> DIRECTIONS:
Using the entries that follow, transcribe only the lines from the line with "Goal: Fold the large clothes" to the line with "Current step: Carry", both included, exactly as they stand and without pictures.

> SOURCE RECORDS:
===============
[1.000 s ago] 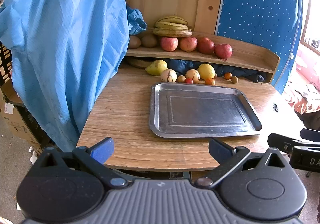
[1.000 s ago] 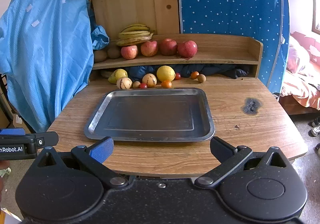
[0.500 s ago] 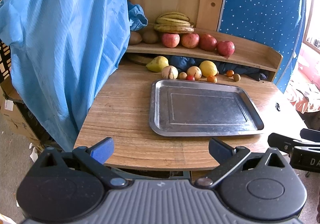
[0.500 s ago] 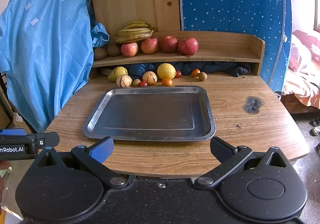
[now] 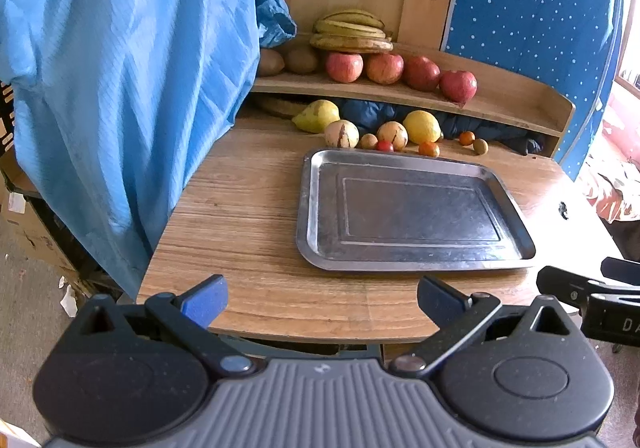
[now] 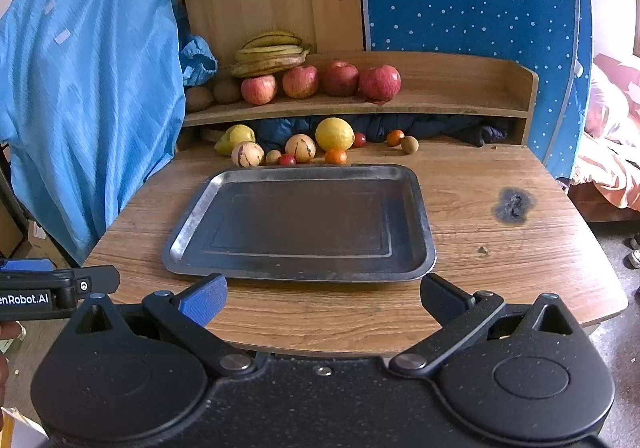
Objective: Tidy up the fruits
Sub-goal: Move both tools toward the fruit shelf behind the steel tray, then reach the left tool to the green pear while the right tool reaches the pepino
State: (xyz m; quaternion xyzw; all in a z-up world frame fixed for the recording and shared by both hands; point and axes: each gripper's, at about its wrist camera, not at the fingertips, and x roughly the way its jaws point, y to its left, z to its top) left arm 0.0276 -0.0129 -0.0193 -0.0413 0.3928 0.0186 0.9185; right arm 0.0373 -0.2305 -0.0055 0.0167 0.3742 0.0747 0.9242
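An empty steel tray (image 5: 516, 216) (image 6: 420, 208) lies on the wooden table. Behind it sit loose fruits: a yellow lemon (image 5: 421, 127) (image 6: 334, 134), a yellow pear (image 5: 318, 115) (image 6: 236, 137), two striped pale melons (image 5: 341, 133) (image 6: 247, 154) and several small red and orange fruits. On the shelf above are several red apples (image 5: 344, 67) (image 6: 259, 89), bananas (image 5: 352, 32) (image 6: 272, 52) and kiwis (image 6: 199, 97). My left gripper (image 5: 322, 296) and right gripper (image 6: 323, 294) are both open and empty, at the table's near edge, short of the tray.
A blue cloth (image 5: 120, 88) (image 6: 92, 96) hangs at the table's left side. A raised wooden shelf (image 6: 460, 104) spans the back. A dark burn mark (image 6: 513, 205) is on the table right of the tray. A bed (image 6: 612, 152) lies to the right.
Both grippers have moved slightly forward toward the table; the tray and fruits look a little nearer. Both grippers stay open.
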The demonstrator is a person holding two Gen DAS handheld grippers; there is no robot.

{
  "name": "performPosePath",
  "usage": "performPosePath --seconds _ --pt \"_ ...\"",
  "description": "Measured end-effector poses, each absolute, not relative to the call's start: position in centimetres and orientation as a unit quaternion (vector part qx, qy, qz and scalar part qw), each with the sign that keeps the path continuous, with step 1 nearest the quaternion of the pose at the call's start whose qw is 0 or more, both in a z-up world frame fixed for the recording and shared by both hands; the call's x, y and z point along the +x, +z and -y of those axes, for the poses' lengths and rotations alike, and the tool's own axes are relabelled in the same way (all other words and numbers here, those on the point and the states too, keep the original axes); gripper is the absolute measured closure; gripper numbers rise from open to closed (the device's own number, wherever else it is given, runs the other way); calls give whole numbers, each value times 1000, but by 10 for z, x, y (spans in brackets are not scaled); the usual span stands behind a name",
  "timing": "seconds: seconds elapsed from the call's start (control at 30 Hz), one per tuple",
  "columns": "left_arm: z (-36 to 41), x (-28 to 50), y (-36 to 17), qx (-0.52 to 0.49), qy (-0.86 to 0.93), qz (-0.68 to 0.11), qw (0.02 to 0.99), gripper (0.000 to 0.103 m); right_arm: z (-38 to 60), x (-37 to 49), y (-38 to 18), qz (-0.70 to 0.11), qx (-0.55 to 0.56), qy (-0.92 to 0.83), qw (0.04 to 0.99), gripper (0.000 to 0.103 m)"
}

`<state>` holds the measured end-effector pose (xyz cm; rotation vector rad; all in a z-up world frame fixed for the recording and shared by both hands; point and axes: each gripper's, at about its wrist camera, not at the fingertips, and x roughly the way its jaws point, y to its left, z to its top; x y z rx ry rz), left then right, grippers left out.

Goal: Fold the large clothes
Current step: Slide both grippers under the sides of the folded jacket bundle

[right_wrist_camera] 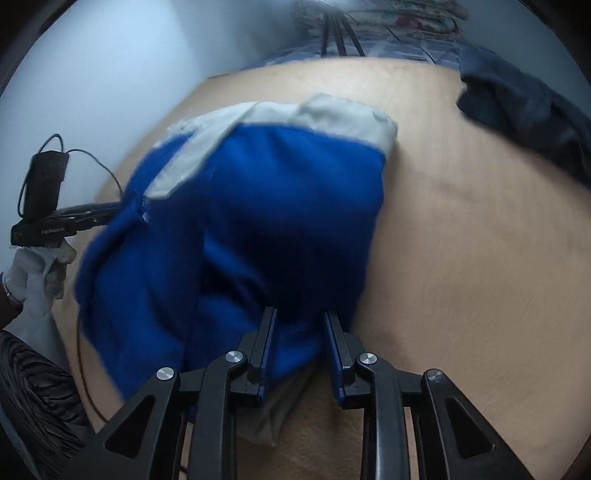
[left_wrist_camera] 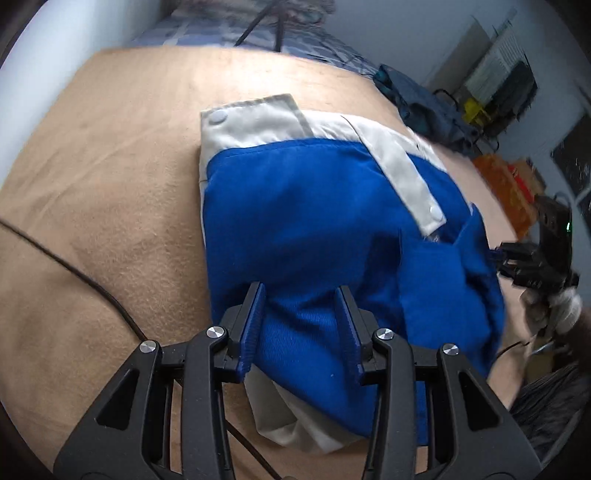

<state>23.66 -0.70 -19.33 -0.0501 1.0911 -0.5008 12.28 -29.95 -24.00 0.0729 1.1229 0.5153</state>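
A blue garment (left_wrist_camera: 314,206) with pale grey trim and snap buttons lies bunched on a tan blanket (left_wrist_camera: 110,184). My left gripper (left_wrist_camera: 300,288) is shut on a thick fold of its near blue edge, and grey lining hangs below the pads. In the right wrist view the same garment (right_wrist_camera: 277,206) is blurred. My right gripper (right_wrist_camera: 300,314) is shut on another bunch of its blue cloth, close above the blanket (right_wrist_camera: 461,258). A white-gloved hand (right_wrist_camera: 33,273) holds the left tool at that view's left edge. The gloved right hand (left_wrist_camera: 565,306) shows at the left view's right edge.
A dark blue heap of clothes (right_wrist_camera: 528,122) lies at the blanket's far right corner, also seen as the heap (left_wrist_camera: 417,107). A black cable (left_wrist_camera: 74,273) crosses the blanket on the left. Tripod legs (left_wrist_camera: 258,26) stand beyond the far edge. Orange boxes (left_wrist_camera: 506,184) sit off to the right.
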Motion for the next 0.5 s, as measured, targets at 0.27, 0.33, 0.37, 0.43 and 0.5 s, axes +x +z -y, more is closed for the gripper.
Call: performPosePath --seconds 0.27,0.33,0.37,0.43,0.5 --pt "-24 244 -166 -116 -223 -497 830 62 301 119 -180 -459 23 245 854 65" --pt "-42 253 -167 -170 -212 -502 821 35 311 125 -180 -454 52 237 857 34" --pt "-53 258 -171 -209 -204 -513 807 28 320 129 -186 -455 79 236 855 23" --pt "-74 265 -182 -287 -208 -524 775 26 333 136 -201 -471 113 237 842 20" --pt "-92 270 -199 -361 -210 -533 735 26 342 140 -217 -492 149 237 824 20"
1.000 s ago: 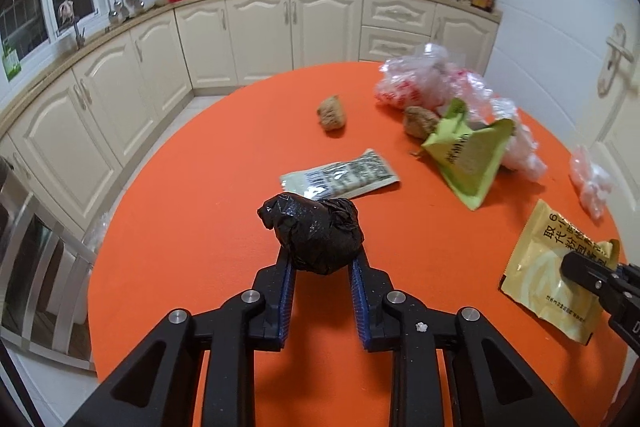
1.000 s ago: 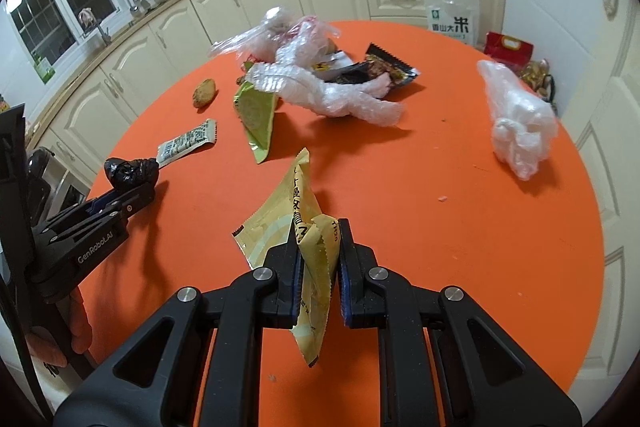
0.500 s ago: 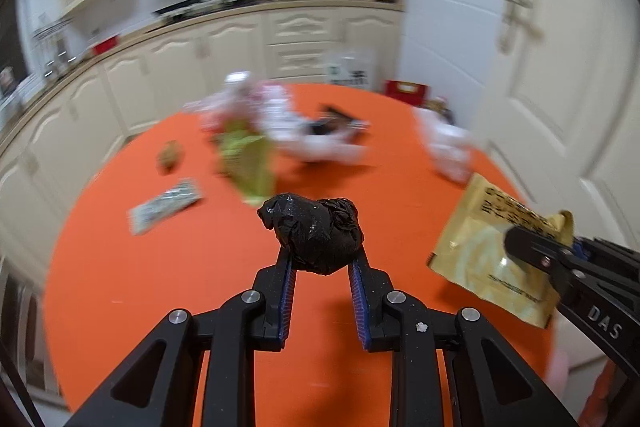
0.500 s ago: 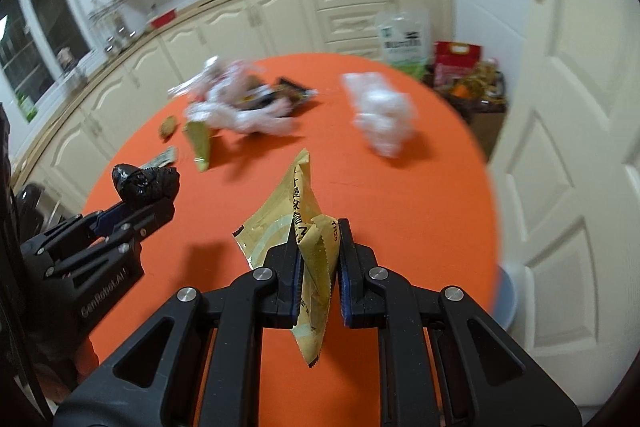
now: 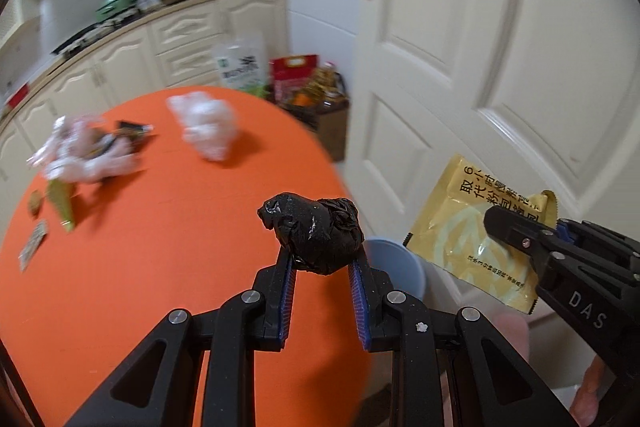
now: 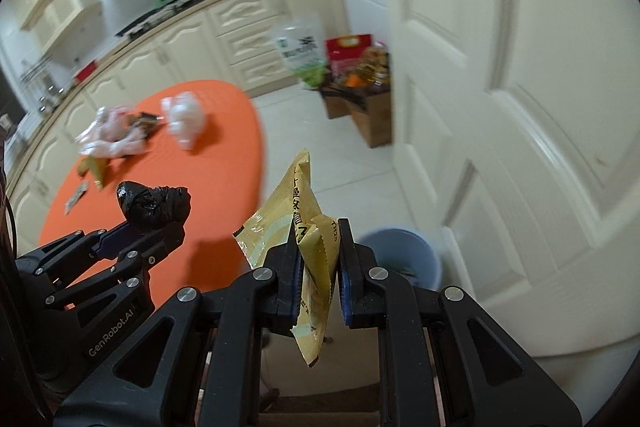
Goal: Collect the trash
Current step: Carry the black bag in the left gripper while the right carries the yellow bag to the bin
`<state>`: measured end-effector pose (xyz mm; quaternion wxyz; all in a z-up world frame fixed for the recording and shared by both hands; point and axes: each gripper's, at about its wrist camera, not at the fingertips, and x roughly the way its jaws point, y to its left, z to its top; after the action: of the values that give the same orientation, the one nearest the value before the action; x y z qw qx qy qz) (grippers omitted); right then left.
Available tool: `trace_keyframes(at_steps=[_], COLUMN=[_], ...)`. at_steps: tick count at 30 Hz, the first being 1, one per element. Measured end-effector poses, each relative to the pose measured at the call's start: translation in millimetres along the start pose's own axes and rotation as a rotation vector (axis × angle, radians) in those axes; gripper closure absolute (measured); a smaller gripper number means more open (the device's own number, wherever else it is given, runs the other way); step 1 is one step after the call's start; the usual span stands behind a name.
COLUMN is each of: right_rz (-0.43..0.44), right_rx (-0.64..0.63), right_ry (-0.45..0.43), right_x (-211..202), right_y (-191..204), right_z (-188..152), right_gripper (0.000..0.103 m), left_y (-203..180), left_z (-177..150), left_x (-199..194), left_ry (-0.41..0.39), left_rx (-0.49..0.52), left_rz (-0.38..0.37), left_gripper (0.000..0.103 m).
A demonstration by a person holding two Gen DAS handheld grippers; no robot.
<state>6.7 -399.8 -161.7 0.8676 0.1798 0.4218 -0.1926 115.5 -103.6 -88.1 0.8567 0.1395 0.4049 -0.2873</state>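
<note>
Two pieces of trash were found in hand and none was seen deposited. The left gripper (image 5: 322, 263) was clenched on a black crumpled bag (image 5: 314, 233), which was held at the centre of the left wrist frame above the near edge of the orange table (image 5: 120, 267). The right gripper (image 6: 319, 267) was clamped on a yellow foil packet (image 6: 302, 223), seen at lower centre of the right wrist frame and hanging past the fingertips on both sides. A pale blue bin (image 6: 400, 259) was observed on the floor at lower right of centre in the right wrist frame, just beyond the table edge and close to the white door (image 6: 520, 107); only part of its rim was visible in the left wrist view.

The task was judged to be at the carrying stage, with release over the bin not yet done. Trash was noted on the table in the upper left of both frames: a white crumpled plastic bag (image 5: 208, 129), a heap of clear plastic wrap (image 5: 80, 157), a green packet (image 5: 62, 205) and a small printed sachet (image 5: 34, 243). These were blurred, and finer detail could not be told.

Open floor was seen between the table edge and the door. The bin mouth was judged narrow for two grippers side by side, and the door panel stood near on the right. Cardboard boxes (image 6: 368, 115) were noted further back against the door.
</note>
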Motion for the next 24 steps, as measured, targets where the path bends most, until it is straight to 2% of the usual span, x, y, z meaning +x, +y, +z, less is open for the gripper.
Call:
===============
> YOUR SOLUTION:
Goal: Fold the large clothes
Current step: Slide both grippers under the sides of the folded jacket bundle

[right_wrist_camera] 
[left_wrist_camera] 

<state>23.66 -0.70 -19.33 -0.0501 1.0911 -0.5008 12.28 -29.95 -24.00 0.0729 1.1229 0.5153</state>
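A blue garment (left_wrist_camera: 314,206) with pale grey trim and snap buttons lies bunched on a tan blanket (left_wrist_camera: 110,184). My left gripper (left_wrist_camera: 300,288) is shut on a thick fold of its near blue edge, and grey lining hangs below the pads. In the right wrist view the same garment (right_wrist_camera: 277,206) is blurred. My right gripper (right_wrist_camera: 300,314) is shut on another bunch of its blue cloth, close above the blanket (right_wrist_camera: 461,258). A white-gloved hand (right_wrist_camera: 33,273) holds the left tool at that view's left edge. The gloved right hand (left_wrist_camera: 565,306) shows at the left view's right edge.
A dark blue heap of clothes (right_wrist_camera: 528,122) lies at the blanket's far right corner, also seen as the heap (left_wrist_camera: 417,107). A black cable (left_wrist_camera: 74,273) crosses the blanket on the left. Tripod legs (left_wrist_camera: 258,26) stand beyond the far edge. Orange boxes (left_wrist_camera: 506,184) sit off to the right.
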Motion for the next 0.5 s, as measured, targets at 0.27, 0.33, 0.37, 0.43 and 0.5 s, axes +x +z -y, more is closed for the gripper.
Call: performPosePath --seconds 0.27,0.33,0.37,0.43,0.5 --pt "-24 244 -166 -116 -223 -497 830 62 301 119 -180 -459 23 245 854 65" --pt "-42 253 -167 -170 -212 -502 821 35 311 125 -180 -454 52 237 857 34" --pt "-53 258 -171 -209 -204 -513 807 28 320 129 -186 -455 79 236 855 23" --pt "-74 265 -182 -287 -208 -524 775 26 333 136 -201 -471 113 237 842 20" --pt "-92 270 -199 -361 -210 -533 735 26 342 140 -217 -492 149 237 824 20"
1.000 s ago: 
1.000 s ago: 
0.500 s ago: 
0.500 s ago: 
now: 
now: 
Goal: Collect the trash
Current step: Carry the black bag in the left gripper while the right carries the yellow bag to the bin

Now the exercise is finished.